Notes From Spank's Pals
Route Irish [trailer]
Suzanne Vega Fanclub - Well of course I made it, with time to spare as well (.........er you need to read yesterday's review of The Pipe to get that). Anyway keeping in with the Irish theme of The Pipe, I saw Route Irish on the same day, but am reviewing it now on the following day, although you will be reading the review of The Pipe today, as the review I write today won't be read by you until tomorrow. Well that is the tomorrow from the day that I am actually writing it, although when you read it, it will of course be today.
So if I wasn't already feeling pleased with myself, having got from one cinema in Waterloo to another in Leicester Square in under twenty minutes, my excitement was rapidly coming to the boil, when the lady of the shiny boots appeared on stage to introduce the director: "so let's give a warm welcome to Ken Loach......."
Oh shit, that will teach me to pay more attention when booking these things. Although in my defence I was making my choice based on what little was still available, and in order to fit into a time slot. So yes you could say I am not a fan. However in my defence again, only a couple of weeks ago I did try having a go with Looking For Eric (after all how wrong can you go when a film has a footballer in it). However I thought I could watch that in bed and then of course it all went Zzzzzzzzz.
Anyway this is a pseudo Get Carter plot, in a 'who killed my brother/half brother/bestest mate, don't believe the official explanation' sort of way. Only in this case the action/deed took place in darkest Baghdad. Although as Spank has already pointed out in his review, one problem for this film is that it takes place mostly in Liverpool (methinks the director thought better of taking a film crew out to Iraq). Am I leaving bits out here? Okay well there is nothing Irish about this film, as Route Irish is slang for the road to hell that connects Baghdad Airport to the Green Zone. Also that our lead character/hero Fergus, and his dead mate Frankie are contract security mercenaries, operating in Baghdad.
Now there is a real story waiting to be made out of the role of private security firms operating in Iraq (mainly American), that outnumber the military, have far less stringent rules of engagement, and for a number of years have operated outside and above the law. Thus given Loach's nuanced, informative and eloquent perfomance in the Q&A afterwards, without knowing any better I would have said he was the man to make such a film. This unfortunately is nowhere near it.
So let's not pull our punches here. This is a load of old macho posturing bollocks, that has more in common with something like Lock Stock And Two Smoking Barrels than anything that is relevant to what has been happening in Iraq. Also our hero (puke) Fergus is such an aggressive in your face cartoon character, that I spent the entire film hoping someone would hurry up and put a bullet through his head.
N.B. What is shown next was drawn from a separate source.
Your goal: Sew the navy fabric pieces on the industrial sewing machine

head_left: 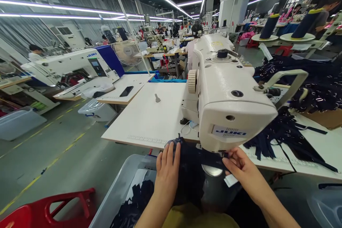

Trying to be a little more positive, I would say that this is not really a film for the cinema as such, but could potentially make a small splash as a two or three part television series. Mainly of course for the sort of audience who thinks Spooks is a genuine inside look at a world normally hidden from us. However its more natural format is probably to be some sort of computer game.
Anyway if I wasn't so erotically intimidated by the lady with the shiny boots, I would have tried to get her attention in the Q&A afterwards. Then I could have asked Loach about the morality of using actual news footage of the mutilated and dying in Baghdad, to pad out his piece of fiction. The last film I saw take such a cheap and disgusting approach was Welcome To Sarajevo, and that was a load of old tosh as well.